Payer was recorded as follows: Medicare, Medicaid, private including health maintenance organization, self-pay, no charge, or other [4]. Major diagnostic categories were used to adjust for diagnoses and reflect larger groupings of diagnostic-related groups made available in the provided data set and downloadable for review from the US Department of Health and Human Services, Centers for Medicare and Medicaid Services [12]. Major diagnostic categories have been used to evaluate hospitalization risk [13], mortality risk [14], and other outcomes [15]. We also evaluated comorbidity with the Deyo modification of the Charlson comorbidity index [16]. Briefly, we ascertained the presence of 17 comorbid conditions and then weighted them according to the original report. An elevated Charlson comorbidity index score has been demonstrated to correlate with higher mortality rate [17].
Hospital bed size categories were obtained from the American Hospital Association Annual Survey of Hospitals and based on the number of short-term acute care beds.
Staffing
Staffing levels were obtained from the American Hospital Association Annual Survey of Hospitals [8]. We analyzed the role of full-time registered nurses and full-time physicians on mortality by developing ratios of either nurse or physician per hospital bed. We categorized these two variables into tertiles, low, medium, or high.
Presence of resident trainees
The teaching status of the hospital was obtained from the American Hospital Association Annual Survey of Hospitals [8]. Presence of resident trainees was categorized into tertiles. Given that half of all facilities had no residents, this was the lowest tertile. The middle tertile included 1–26 resident trainees. The highest tertile included greater than or equal to 27 resident trainees.
Outcome
The data set permits identification of vital status at the time of discharge. The variable is coded as died during hospitalization or did not die during hospitalization. Deaths that occurred after discharge are not identifiable from our data set [4].
Statistical analysis
Statistical analyses were performed using SAS statistical software, version 9.2 (SAS Institute Inc, Cary, North Carolina). We analyzed univariate associations with patient admission day (weekend vs. weekday) using t tests for continuous variables and χ2 tests for categorical variables. Results were considered statistically significant at p < 0.05, and all statistical tests were 2-tailed. We included all covariates in our regression model. The analyses were conducted with and without missing data.
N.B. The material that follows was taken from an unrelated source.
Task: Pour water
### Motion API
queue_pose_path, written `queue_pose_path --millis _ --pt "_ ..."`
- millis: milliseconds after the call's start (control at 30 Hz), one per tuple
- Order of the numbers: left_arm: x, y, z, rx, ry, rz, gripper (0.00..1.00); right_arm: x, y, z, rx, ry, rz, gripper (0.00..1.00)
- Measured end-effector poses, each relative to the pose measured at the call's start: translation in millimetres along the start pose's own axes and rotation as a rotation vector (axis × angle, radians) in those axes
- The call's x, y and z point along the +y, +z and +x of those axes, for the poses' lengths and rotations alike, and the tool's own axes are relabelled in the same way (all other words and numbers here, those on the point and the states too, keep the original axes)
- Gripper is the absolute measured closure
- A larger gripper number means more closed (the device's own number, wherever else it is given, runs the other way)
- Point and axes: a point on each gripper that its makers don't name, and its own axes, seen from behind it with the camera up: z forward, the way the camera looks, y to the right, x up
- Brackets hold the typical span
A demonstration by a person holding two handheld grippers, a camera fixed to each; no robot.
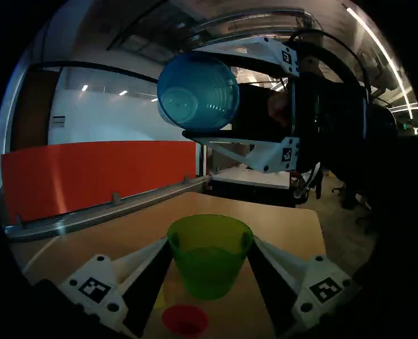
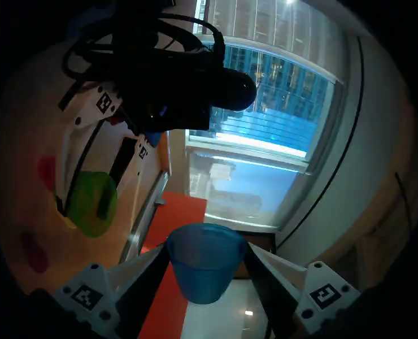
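1. The green cup [image 1: 210,263] is held upright at lower centre of the left gripper view, gripped on both sides by the jaws of the left gripper [image 1: 209,246].
2. The blue cup [image 1: 197,99] is seen tipped sideways at upper centre, clamped between the jaws of the right gripper [image 1: 197,96].
3. A red cup [image 1: 185,321] stands on the wooden surface [image 1: 277,226] at bottom centre.
4. An orange panel [image 1: 96,169] lies at left.

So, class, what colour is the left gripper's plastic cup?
Green plastic cup; best in left gripper view.
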Motion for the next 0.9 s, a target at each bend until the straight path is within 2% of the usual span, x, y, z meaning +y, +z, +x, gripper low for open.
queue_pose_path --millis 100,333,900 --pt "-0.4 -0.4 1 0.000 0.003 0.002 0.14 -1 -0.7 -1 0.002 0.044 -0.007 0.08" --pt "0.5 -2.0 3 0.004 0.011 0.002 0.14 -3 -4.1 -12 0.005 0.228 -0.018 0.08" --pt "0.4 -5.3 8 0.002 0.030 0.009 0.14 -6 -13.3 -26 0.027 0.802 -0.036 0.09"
To confirm results, we performed imputation of missing data using the multiple imputation procedure from SAS Institute Inc [18]. Imputation substitutes missing values with plausible values that characterize the uncertainty regarding the missing data [19, 20]. This process results in valid statistical inferences that properly reflect the uncertainty due to missing values, for example, confidence intervals with the correct probability coverage. The multiply imputed dataset was then analyzed by using standard logistic regression for the complete data.
We tested for interactions between staffing levels, resident trainees and admission day on mortality in the regression analysis.